Pelosi Speaks on Health Care Reform’s Birthday

House Minority Leader Nancy Pelosi spoke in San Francisco today on the second anniversary of the passage of the Patient Protection and Affordable Care Act. More than 100 people, mostly women and seniors, gathered at an event hosted by the EQUAL Health Network, the Alliance for Retired Americans, and several women’s groups.

“This law is about innovation – using information technology to cut down costs, delivering personalized care to every patient, investing in cutting-edge biomedical research and preventing diseases before they happen,” Pelosi wrote in an op-ed that appeared today in the San Francisco Chronicle.

Most of the act’s major provisions don’t go into effect until 2014, but part of Pelosi’s column, as well as her speech, focused on PPACA‘s effects so far. For example, young adults can now stay on their parents’ health plans up to age 26, and small employers have used the Small Business Health Care Tax Credit to help them provide insurance for their workers.

The other part of Pelosi’s speech discussed the opposition to the act. On Monday the U.S. Supreme Court will hear arguments concerning challenges to the law.

“We feel confident about the legislation that we wrote and its constitutionality,” Pelosi said.

But only certain parts of the law are being challenged, and even if the court determines they are unconstitutional, PPACA will likely survive beyond this spring.

Later this year the law will again be challenged by the Republican presidential nominee. Those vying for the spot, Mitt Romney, Rick Santorum and Newt Gingrich, have all said they oppose the law.

President Barak Obama’s Administration has had a huge impact on the health information technology space through legislation that encourages the tech’s adoption. But the most significant piece of legislation from the administration in this area was the HITECH Act, passed in 2009. HITECH created the incentives that led many health care facilities to adopt electronic medical records.

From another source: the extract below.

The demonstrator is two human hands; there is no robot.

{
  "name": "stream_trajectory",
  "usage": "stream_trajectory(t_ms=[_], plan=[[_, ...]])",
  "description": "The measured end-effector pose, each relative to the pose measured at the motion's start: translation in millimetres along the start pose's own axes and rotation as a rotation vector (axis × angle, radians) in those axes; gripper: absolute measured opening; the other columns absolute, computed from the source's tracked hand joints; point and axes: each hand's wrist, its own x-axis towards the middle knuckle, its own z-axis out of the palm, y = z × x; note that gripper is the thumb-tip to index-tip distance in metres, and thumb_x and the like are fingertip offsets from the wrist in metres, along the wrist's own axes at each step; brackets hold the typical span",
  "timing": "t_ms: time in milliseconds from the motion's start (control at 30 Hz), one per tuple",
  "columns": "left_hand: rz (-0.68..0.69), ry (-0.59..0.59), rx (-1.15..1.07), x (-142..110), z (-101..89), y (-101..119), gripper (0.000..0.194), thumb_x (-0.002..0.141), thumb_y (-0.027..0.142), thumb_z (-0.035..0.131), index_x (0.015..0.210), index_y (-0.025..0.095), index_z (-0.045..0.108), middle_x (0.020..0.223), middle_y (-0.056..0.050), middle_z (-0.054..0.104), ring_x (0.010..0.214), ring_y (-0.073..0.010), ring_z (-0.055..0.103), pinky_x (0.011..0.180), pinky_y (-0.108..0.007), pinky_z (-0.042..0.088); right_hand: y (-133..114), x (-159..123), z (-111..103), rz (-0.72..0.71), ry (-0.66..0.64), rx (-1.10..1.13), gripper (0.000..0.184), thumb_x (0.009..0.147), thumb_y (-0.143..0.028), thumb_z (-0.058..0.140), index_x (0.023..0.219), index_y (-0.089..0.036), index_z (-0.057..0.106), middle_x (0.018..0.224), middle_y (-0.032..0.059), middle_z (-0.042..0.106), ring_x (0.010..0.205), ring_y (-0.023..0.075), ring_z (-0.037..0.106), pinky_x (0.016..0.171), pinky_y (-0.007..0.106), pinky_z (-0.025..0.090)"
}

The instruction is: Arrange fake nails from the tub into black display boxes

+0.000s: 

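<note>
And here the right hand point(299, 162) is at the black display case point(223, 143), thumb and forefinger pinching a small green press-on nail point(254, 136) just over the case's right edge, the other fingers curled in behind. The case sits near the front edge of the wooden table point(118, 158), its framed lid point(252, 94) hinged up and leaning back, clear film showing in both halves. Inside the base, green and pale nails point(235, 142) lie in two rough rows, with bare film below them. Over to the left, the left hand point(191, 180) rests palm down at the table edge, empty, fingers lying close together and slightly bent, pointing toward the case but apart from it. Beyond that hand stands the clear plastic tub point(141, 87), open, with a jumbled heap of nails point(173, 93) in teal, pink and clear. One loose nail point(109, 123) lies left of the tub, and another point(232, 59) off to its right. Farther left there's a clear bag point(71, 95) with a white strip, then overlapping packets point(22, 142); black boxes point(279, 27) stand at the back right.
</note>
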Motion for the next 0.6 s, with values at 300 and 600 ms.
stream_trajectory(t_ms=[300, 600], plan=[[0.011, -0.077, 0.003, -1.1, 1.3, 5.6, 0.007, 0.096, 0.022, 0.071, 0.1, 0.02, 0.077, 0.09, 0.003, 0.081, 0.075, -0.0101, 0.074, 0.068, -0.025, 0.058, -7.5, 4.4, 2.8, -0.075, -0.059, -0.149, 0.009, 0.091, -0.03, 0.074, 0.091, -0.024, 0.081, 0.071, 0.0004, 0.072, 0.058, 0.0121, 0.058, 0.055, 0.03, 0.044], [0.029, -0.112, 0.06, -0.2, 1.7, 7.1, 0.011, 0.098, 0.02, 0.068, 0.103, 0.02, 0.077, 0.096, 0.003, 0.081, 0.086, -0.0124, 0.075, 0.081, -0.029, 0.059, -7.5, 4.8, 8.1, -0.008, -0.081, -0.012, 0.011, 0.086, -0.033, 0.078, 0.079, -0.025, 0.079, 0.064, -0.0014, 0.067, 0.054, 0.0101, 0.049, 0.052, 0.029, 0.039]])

The largest direct impact that PPACA has on HIT involves the requirement for states to establish online health benefits exchanges. Starting in 2014, people without health insurance will buy their plans here.

The health care bill has also indirectly impacted the HIT field. PPACA will reform payment models for health care providers, moving away from fee for service. Physicians will be held more responsible for their patients’ outcomes and follow up care. The resulting need for more effective ways to manage and care for patients, according to the act’s new guidelines, has been the inspiration for many new health 2.0 companies and products.